**DESCRIPTION OF THE TASK**.
All that is wanted is a word-for-word copy of the data from its first line to the line containing "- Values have", both included.

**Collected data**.

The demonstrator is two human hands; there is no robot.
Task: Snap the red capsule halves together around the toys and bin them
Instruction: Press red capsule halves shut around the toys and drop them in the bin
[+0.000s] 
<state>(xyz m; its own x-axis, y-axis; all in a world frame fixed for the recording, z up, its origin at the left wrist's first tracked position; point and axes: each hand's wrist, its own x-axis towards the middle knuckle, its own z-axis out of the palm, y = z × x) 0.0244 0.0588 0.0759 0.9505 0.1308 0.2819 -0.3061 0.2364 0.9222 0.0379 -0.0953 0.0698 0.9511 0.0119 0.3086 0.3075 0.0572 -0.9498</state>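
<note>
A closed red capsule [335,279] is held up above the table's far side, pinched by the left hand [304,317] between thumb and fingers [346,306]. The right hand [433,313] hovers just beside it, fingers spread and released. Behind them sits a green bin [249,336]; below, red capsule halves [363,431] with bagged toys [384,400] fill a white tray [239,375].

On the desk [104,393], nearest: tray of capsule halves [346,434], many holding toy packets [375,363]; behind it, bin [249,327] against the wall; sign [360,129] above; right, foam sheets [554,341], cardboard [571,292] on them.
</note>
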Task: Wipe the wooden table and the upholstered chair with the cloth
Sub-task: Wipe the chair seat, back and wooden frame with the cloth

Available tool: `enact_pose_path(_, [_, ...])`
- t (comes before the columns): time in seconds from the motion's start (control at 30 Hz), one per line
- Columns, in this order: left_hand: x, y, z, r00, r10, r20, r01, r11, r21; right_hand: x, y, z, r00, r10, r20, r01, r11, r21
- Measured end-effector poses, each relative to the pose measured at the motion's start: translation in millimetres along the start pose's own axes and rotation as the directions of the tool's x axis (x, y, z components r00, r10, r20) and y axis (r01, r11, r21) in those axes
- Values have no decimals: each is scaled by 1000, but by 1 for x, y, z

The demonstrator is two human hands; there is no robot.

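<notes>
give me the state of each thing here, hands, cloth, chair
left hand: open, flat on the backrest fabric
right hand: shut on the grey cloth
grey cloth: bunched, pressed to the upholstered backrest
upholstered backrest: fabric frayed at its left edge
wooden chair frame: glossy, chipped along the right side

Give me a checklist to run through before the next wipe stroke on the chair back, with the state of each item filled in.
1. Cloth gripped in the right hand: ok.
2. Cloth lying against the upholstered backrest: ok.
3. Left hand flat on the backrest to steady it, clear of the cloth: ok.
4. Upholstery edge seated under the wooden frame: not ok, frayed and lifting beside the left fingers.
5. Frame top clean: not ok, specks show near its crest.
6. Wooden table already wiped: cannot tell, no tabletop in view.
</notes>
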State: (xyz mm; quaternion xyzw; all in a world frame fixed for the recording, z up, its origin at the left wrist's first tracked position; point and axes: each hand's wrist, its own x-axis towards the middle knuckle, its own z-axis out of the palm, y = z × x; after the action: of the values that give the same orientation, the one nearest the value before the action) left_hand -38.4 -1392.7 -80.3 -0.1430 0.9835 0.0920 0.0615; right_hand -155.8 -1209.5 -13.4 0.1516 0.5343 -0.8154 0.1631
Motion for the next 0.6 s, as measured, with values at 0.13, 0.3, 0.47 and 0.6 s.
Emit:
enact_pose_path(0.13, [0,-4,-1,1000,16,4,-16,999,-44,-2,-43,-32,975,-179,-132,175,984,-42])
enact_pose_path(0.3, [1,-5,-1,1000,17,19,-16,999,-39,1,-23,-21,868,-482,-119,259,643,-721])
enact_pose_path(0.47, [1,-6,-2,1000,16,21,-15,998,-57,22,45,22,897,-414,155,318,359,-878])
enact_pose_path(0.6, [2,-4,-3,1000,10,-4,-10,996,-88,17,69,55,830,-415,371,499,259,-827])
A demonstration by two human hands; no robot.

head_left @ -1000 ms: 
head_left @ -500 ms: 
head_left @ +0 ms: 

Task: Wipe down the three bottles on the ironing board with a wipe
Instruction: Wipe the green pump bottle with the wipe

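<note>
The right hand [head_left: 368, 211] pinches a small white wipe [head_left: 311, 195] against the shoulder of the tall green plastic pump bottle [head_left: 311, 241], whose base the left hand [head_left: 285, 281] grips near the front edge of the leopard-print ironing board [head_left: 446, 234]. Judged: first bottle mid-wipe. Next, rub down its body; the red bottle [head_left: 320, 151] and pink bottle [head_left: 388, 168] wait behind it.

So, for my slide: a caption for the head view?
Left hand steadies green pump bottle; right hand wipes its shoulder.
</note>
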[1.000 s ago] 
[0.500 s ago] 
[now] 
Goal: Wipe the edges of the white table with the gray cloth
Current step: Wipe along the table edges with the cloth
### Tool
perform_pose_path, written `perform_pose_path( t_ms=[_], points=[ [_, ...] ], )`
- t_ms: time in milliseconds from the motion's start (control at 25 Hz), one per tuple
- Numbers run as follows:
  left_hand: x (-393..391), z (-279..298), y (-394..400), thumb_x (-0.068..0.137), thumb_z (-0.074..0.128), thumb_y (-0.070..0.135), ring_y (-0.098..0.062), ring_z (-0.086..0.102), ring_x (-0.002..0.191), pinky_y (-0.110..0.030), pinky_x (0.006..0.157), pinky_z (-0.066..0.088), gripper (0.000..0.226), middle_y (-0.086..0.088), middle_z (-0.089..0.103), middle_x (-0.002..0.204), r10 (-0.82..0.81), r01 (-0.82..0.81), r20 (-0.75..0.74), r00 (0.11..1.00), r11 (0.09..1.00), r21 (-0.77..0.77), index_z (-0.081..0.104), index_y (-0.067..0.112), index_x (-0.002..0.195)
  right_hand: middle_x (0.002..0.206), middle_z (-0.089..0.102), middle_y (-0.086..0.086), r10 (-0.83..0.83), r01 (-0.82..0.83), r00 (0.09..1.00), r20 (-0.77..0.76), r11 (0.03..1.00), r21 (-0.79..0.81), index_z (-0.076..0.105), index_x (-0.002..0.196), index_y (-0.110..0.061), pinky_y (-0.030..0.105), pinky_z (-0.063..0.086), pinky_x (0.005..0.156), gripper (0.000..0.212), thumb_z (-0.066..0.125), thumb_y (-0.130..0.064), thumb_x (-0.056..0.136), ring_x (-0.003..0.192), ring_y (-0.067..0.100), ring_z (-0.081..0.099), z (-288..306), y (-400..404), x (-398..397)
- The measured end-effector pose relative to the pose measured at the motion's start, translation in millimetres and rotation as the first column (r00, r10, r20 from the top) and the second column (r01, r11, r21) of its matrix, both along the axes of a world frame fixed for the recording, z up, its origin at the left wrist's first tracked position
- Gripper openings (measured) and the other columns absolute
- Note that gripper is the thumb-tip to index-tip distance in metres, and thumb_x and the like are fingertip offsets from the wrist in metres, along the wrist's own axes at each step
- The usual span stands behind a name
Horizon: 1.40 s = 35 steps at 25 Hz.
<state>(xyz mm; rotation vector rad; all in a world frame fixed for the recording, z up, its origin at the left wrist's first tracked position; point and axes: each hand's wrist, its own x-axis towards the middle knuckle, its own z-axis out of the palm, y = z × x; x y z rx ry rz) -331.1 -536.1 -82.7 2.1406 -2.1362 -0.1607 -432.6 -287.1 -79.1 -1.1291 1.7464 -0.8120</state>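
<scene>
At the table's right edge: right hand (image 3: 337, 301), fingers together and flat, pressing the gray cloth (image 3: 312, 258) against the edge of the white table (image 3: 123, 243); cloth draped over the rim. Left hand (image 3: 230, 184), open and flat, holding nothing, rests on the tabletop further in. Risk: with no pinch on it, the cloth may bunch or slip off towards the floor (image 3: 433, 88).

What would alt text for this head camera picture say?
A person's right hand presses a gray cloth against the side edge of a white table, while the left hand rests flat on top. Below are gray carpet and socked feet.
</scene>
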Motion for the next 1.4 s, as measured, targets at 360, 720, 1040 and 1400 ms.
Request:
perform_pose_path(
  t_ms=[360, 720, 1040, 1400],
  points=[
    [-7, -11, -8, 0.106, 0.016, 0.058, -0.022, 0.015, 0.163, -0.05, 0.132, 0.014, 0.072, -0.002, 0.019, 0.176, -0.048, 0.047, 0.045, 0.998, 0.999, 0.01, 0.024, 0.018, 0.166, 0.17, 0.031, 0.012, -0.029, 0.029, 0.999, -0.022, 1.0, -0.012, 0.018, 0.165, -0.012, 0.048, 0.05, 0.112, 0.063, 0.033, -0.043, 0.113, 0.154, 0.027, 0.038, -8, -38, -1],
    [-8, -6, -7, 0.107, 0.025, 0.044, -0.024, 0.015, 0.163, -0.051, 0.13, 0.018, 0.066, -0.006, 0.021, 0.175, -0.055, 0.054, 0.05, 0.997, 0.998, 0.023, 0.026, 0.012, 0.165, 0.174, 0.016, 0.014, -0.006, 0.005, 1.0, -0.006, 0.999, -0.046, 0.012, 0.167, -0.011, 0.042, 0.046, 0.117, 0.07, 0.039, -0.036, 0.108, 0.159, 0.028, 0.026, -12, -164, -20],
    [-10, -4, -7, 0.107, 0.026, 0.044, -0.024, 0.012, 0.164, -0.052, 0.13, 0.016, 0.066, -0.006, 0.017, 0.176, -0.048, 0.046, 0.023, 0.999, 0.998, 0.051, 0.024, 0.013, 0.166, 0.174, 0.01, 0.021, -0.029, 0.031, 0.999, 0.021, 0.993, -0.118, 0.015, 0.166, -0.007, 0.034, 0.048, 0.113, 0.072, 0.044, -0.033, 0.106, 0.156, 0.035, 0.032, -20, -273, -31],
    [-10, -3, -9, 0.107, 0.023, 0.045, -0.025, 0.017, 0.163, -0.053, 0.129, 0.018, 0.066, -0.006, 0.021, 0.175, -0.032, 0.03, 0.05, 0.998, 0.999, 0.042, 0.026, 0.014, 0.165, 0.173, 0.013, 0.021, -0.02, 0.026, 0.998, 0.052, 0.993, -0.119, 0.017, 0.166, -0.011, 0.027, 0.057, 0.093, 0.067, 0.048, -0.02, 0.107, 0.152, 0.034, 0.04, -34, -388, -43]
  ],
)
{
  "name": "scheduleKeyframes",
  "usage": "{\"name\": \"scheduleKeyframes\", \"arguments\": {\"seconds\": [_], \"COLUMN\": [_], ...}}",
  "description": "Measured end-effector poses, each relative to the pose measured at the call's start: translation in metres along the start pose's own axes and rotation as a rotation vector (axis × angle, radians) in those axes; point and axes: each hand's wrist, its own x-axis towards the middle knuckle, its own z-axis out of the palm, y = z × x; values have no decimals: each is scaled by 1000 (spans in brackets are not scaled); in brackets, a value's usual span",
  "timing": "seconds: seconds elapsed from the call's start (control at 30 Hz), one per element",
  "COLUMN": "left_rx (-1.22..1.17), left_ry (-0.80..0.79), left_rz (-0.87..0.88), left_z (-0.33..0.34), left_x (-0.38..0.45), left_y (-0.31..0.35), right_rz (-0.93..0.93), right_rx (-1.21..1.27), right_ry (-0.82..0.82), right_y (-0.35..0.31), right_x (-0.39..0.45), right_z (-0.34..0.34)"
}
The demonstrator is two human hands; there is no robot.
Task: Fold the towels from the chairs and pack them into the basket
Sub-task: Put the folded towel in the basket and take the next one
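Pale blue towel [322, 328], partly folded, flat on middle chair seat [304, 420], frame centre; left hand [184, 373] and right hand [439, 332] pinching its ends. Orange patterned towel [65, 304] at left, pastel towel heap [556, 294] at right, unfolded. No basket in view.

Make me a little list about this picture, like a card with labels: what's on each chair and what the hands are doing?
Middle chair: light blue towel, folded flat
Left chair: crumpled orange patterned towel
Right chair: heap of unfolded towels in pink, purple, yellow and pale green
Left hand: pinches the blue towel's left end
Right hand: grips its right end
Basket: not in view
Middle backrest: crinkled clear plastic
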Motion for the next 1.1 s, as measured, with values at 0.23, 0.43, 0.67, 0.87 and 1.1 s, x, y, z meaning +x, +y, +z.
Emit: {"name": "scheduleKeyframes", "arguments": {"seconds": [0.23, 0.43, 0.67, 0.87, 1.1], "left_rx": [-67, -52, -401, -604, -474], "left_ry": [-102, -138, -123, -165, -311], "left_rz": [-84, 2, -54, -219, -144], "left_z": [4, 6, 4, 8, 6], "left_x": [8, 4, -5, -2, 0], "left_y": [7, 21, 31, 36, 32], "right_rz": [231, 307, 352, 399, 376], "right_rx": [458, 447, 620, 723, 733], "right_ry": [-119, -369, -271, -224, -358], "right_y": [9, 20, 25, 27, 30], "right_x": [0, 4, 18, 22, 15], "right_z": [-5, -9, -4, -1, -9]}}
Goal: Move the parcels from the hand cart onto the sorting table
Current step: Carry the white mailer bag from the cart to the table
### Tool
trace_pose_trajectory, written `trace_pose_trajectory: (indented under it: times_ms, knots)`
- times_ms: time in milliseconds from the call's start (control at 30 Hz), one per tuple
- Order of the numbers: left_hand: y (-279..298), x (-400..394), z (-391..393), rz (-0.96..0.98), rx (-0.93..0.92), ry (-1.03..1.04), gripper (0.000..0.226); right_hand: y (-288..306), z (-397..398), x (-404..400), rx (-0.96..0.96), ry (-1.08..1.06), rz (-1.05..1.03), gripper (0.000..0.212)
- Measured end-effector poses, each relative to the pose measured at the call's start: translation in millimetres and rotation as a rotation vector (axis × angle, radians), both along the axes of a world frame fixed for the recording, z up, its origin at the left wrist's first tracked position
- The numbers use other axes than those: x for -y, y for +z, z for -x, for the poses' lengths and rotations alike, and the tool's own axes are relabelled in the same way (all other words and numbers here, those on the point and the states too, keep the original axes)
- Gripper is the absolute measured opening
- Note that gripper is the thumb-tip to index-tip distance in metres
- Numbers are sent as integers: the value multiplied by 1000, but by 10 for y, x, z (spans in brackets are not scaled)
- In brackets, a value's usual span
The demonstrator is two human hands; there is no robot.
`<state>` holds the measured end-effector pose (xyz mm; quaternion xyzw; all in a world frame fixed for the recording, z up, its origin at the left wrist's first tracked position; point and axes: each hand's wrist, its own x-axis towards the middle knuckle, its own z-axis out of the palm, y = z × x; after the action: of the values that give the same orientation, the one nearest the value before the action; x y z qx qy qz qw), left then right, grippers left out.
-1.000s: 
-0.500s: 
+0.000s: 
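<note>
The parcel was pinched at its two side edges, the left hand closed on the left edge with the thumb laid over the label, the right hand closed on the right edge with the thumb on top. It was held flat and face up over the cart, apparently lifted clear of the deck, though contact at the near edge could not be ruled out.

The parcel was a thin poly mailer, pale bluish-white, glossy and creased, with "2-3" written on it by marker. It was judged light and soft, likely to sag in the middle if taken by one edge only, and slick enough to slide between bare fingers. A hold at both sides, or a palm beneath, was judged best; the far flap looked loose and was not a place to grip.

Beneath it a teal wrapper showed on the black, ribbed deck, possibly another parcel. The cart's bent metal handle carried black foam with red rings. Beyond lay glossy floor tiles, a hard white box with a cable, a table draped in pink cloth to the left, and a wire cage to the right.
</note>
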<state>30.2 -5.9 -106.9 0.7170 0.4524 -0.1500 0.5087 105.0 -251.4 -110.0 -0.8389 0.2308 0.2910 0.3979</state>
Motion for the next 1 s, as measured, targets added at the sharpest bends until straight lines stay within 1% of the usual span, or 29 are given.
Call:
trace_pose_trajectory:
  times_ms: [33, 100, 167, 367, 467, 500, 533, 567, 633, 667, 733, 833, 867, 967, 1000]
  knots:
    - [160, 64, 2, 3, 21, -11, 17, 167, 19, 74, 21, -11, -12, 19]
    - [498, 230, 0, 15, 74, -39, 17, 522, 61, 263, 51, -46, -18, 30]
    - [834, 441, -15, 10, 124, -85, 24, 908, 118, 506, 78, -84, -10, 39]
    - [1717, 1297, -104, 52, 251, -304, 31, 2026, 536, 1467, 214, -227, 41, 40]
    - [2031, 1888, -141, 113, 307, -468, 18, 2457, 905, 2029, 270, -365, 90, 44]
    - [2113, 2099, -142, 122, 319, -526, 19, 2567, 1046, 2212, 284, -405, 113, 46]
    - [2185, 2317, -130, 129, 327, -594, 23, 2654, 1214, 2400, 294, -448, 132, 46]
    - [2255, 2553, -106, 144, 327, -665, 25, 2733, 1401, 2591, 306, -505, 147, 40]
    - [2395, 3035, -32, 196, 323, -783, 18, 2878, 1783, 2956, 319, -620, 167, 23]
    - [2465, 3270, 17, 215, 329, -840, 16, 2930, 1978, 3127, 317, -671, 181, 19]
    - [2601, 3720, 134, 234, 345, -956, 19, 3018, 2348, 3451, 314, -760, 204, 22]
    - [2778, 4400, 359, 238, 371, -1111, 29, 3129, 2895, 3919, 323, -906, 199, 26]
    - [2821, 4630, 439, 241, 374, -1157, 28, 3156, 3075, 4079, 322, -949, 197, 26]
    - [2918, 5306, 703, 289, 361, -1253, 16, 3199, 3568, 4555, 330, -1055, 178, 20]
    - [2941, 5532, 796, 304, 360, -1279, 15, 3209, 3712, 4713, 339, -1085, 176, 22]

**WRITTEN SOLUTION**.
The demonstrator is two human hands; there is no robot.
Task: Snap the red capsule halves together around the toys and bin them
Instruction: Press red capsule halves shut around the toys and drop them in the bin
[+0.000s] 
<state>(xyz m; its own x-axis, y-axis; all in a world frame fixed for the recording, z up, its origin at the left wrist's first tracked position; point and axes: each hand's wrist, its own x-axis towards the middle knuckle, its own z-axis out of the palm, y = z × x) 0.0244 0.0588 0.0759 0.9505 0.1308 0.2819 -0.3061 0.2364 0.9222 0.0379 -0.0953 0.0698 0.9511 0.0119 0.3086 0.3075 0.0572 -0.9498</state>
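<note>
A closed red capsule [335,279] is held up above the table's far side, pinched by the left hand [304,317] between thumb and fingers [346,306]. The right hand [433,313] hovers just beside it, fingers spread and released. Behind them sits a green bin [249,336]; below, red capsule halves [363,431] with bagged toys [384,400] fill a white tray [239,375].

On the desk [104,393], nearest: tray of capsule halves [346,434], many holding toy packets [375,363]; behind it, bin [249,327] against the wall; sign [360,129] above; right, foam sheets [554,341], cardboard [571,292] on them.
</note>
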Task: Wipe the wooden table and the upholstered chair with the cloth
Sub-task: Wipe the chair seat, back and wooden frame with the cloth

Available tool: `enact_pose_path(_, [_, ...])`
- t (comes before the columns): time in seconds from the motion's start (control at 30 Hz), one per line
- Columns, in this order: left_hand: x, y, z, r00, r10, r20, r01, r11, r21; right_hand: x, y, z, r00, r10, r20, r01, r11, r21
- Measured end-effector poses, each relative to the pose measured at the motion's start: translation in millimetres along the start pose's own axes and rotation as the directions of the tool's x axis (x, y, z components r00, r10, r20) and y axis (r01, r11, r21) in those axes
- Values have no decimals: each is scaled by 1000, but by 1 for x, y, z

That brings the answer to completion.